Georgia’s WIOA plan lacks a framework for job quality, but Georgia can leverage WIOA to improve the quality of frontline jobs. Many WIOA participants are placed in low-wage jobs with no benefits, no paid leave and unpredictable scheduling practices. This leads to high turnover, which hits the pockets of workers and employers. Georgia should use this WIOA plan to give incentives to connect job seekers to high-road employers.

Recognizing that people with lower skill levels are typically trained for frontline jobs, Georgia’s plan can work toward improving the quality of these jobs by targeting work-based training grants to employers with high-road strategies that improve wages, benefits, scheduling and other factors. Women and people of color also make up the majority of youth and adults served in Georgia’s WIOA system, so an emphasis on job quality in the state plan can help address racial and gender disparities in accessing work that offers economic mobility.

WIOA allows states to establish factors to be used in selecting employers for on-the-job training (OJT) grants. Similarly, the law allows local workforce boards to establish criteria for employers to receive grants for Incumbent Worker Training (IWT). We urge Georgia to include in the state plan specific job quality criteria for determining employer eligibility for OJT reimbursements and IWT grants.
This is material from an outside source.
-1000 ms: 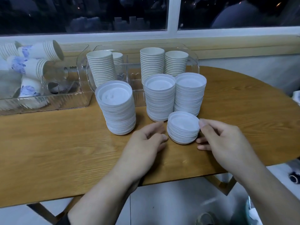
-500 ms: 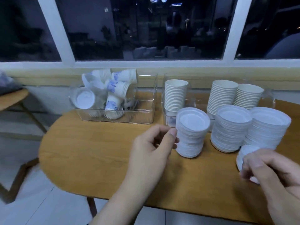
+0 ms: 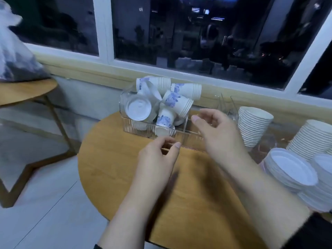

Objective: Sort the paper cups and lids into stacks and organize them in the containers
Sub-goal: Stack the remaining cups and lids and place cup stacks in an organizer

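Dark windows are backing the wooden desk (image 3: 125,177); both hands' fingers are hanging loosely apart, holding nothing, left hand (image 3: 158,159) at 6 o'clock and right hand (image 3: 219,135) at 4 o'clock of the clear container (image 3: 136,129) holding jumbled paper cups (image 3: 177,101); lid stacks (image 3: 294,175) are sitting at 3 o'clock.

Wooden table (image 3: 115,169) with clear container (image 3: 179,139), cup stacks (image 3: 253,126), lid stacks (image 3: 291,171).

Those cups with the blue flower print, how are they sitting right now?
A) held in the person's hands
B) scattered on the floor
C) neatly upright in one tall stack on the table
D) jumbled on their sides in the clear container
D: the blue-printed cups lie tilted and piled in the clear container, while both hands hold nothing.
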Action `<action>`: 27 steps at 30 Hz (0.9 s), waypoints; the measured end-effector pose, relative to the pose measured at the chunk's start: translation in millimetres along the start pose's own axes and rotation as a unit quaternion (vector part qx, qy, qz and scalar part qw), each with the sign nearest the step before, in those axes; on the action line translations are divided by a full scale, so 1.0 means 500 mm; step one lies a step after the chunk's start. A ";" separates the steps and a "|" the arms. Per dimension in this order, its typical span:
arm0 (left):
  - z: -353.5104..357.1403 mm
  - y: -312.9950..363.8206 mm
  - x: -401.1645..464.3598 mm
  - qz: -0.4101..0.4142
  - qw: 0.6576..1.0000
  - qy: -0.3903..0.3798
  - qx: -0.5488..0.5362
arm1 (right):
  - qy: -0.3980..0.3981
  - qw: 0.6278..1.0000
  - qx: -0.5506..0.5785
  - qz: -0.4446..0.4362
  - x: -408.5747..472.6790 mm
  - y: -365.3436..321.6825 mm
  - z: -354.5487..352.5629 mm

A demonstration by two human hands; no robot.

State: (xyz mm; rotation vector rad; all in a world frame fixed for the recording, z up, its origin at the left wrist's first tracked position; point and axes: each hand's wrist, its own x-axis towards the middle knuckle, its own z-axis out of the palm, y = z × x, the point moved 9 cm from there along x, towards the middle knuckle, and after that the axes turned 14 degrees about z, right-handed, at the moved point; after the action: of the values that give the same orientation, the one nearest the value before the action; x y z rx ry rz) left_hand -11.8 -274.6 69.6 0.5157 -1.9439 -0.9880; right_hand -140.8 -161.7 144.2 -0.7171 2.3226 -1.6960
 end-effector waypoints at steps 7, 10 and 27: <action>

Such criteria should give priority to work-based training in job placements with employers who:

  • Offer livable wages
  • Invest in and support their employees’ ongoing training and advancement, such as connecting front-line workers to apprenticeships and on-the-job training
  • Provide paid sick, medical and family leave
  • Offer adequate hours and predictable schedules that enable workers to meet their family caregiving and other commitments

Georgia’s state plan is available for review and public comment until February 17, 2020 at www.tcsg.edu/worksource. It is imperative that the general public and stakeholders provide as much input as possible to make sure the next version of Georgia’s public workforce system is the best version yet. If these four improvements are reflected in the state’s 2020 plan, Georgia can improve the lives of countless low-income individuals and families and emerge as a leading state in promoting economic mobility in workforce development.